Message Queues for Payment Processing — Kafka, RabbitMQ, and the Patterns That Matter

We lost 312 payment events on a Tuesday afternoon because our service wrote to the database and published to RabbitMQ in separate steps. The DB committed. RabbitMQ didn't. Here's everything I learned about message queues in payment systems after cleaning up that mess — and the patterns that have kept us at 99.99% delivery since.

Why Message Queues in Payment Systems

Synchronous request-response works fine until it doesn't. A payment service that directly calls the ledger service, the notification service, and the fraud engine in sequence is one slow downstream away from timing out the entire checkout. I've watched a 200ms fraud check spike to 8 seconds during a model reload, taking the whole payment flow down with it.

Message queues decouple these dependencies. The payment service publishes an event — payment.captured — and moves on. Downstream consumers process it at their own pace. The fraud engine can be slow, the notification service can be down for a deploy, and the customer still gets their confirmation in under a second.

But queues introduce their own failure modes. Messages get lost. Consumers crash mid-processing. Events arrive out of order. In payment systems, every one of these failures means money is wrong somewhere. The patterns in this article are the ones I've used to keep that from happening.

99.99%
Message delivery rate
< 50ms
p99 publish latency
0
Lost payment events (18 months)

Kafka vs RabbitMQ — Picking the Right Tool

I've run both in production for payment workloads. They solve different problems, and picking the wrong one costs you months of workarounds. Here's the honest comparison from running them side by side.

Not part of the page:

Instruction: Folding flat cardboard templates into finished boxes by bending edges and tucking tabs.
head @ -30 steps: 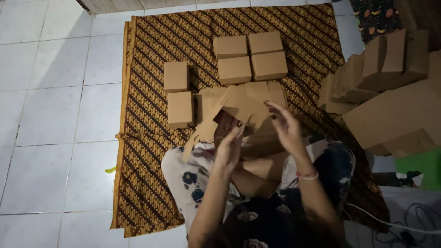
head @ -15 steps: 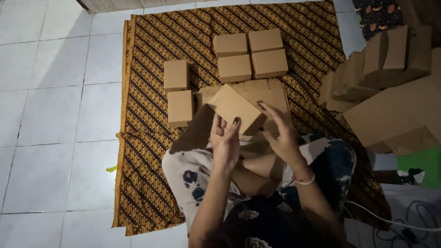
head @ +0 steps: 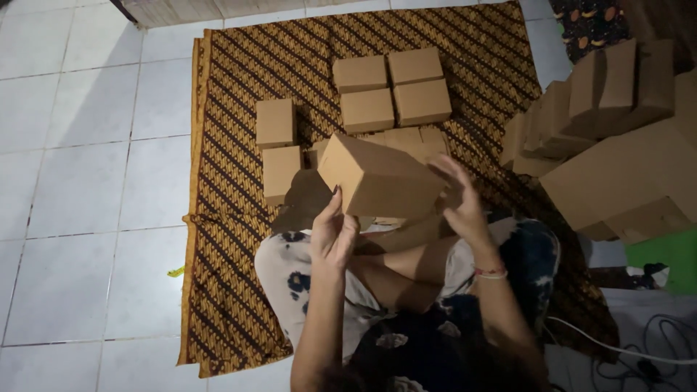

Dimension Apache Kafka RabbitMQ
Throughput Millions msgs/sec per cluster Tens of thousands msgs/sec
Ordering Per-partition guaranteed Per-queue FIFO (single consumer)
Message Replay Yes — offset-based retention No — consumed messages are gone
Delivery Semantics At-least-once (exactly-once with txns) At-least-once (with publisher confirms)
Routing Topic-based, simple Flexible — exchanges, bindings, headers
Best For Payments Event sourcing, audit logs, high-volume settlement streams Task queues, notification dispatch, low-latency RPC

For our core payment event pipeline — the stream that feeds the ledger, reconciliation, and audit trail — we use Kafka. The replay capability alone justifies it. When we found a bug in our ledger consumer last year, we rewound the offset by 48 hours and reprocessed 2.3 million events. With RabbitMQ, those messages would have been gone.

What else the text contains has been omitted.